Work request:
The required result is a copy of each line below in which "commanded" appears.

Given data:

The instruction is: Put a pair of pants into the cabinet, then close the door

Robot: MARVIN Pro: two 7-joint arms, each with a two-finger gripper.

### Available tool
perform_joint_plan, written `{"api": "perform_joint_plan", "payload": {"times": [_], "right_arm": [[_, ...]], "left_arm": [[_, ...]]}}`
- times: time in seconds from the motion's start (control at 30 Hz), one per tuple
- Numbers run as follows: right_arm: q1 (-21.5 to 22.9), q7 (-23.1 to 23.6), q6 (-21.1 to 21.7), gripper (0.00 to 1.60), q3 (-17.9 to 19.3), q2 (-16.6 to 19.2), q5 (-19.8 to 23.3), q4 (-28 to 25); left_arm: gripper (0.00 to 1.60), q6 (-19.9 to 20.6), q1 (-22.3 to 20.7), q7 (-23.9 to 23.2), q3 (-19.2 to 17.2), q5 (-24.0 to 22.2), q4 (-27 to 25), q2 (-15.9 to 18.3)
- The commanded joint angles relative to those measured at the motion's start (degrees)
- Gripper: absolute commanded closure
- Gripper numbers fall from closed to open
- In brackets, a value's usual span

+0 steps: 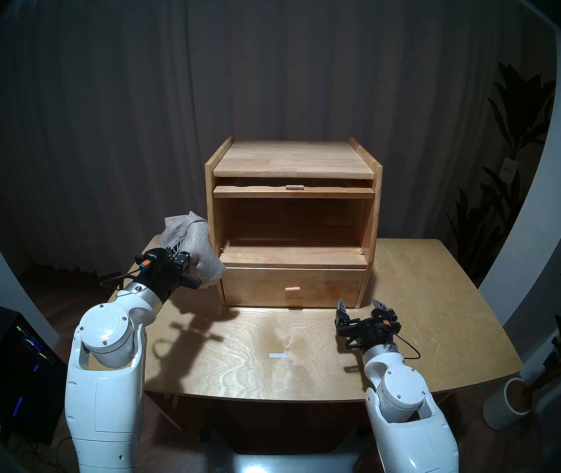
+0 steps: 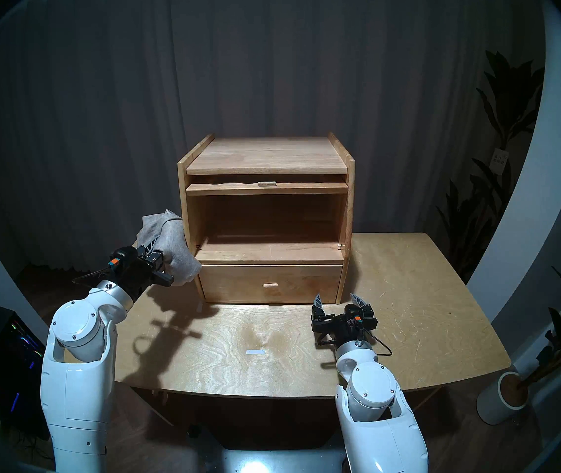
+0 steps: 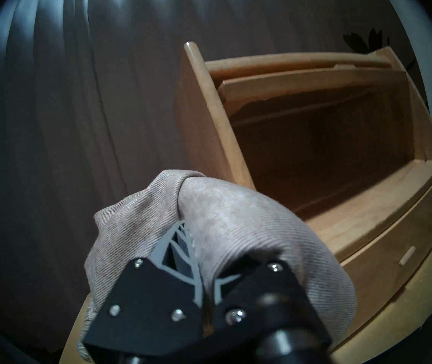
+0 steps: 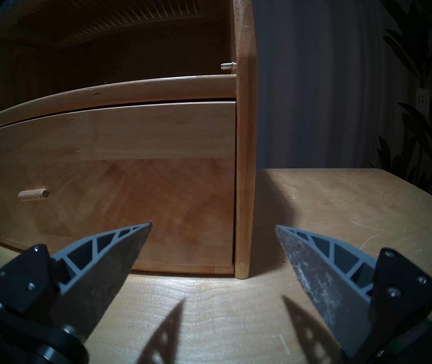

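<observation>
The left gripper (image 1: 183, 257) is clamped tight on the pair of pants (image 1: 193, 243), a bunched grey-beige knit bundle that it holds clear of the table (image 1: 425, 291), just outside the cabinet's (image 1: 292, 223) left side wall and about level with the floor of the upper compartment. That compartment stands open and bare; the door (image 1: 293, 191) appears lifted and slid back flat under the top board, only its front edge and peg handle (image 1: 294, 187) showing. The drawer (image 1: 292, 286) below is shut. The right gripper (image 1: 362, 305) rests low near the cabinet's front right corner, jaws wide apart and holding nothing. To do this step well, the bundle probably needs to swing right, around the left wall's front edge, then travel deep into the opening before release, so that no trailing cuff drapes over the front lip and fouls the door. Loose cloth hanging under the fingers could snag on that lip, so a slightly higher entry seems safer.
</observation>
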Motion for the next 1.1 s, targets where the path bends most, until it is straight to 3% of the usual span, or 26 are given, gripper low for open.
{"api": "perform_joint_plan", "payload": {"times": [0.0, 0.4, 0.83, 0.93, 1.03, 1.07], "right_arm": [[0.6, 0.0, -0.3, 0.00, 0.0, 0.0, 0.0, -0.9], [0.8, 0.0, -0.3, 0.00, 0.0, 0.0, 0.0, -0.7], [0.9, 0.0, -0.6, 0.00, 0.0, 0.0, 0.0, -1.3], [0.8, 0.0, -0.6, 0.00, 0.0, 0.0, 0.0, -1.6], [0.2, 0.0, -0.7, 0.00, 0.0, 0.0, 0.0, -2.5], [0.2, 0.0, -0.7, 0.00, 0.0, 0.0, 0.0, -2.5]], "left_arm": [[1.60, -2.5, 0.6, -3.3, 0.9, -6.5, -6.4, -2.6], [1.60, -3.2, 4.4, -6.6, 1.1, -14.4, -12.1, -4.5], [1.60, -3.3, 12.7, -15.6, 5.1, -24.2, -20.8, -6.0], [1.60, -2.5, 13.7, -17.0, 5.8, -25.0, -22.3, -5.6], [1.60, 3.5, 12.6, -15.1, 6.5, -21.9, -24.8, -3.9], [1.60, 3.5, 12.6, -15.1, 6.5, -21.9, -24.8, -3.9]]}}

Response to the exercise:
- The commanded joint angles relative to those measured at the motion's start (degrees)
- Gripper: absolute commanded closure

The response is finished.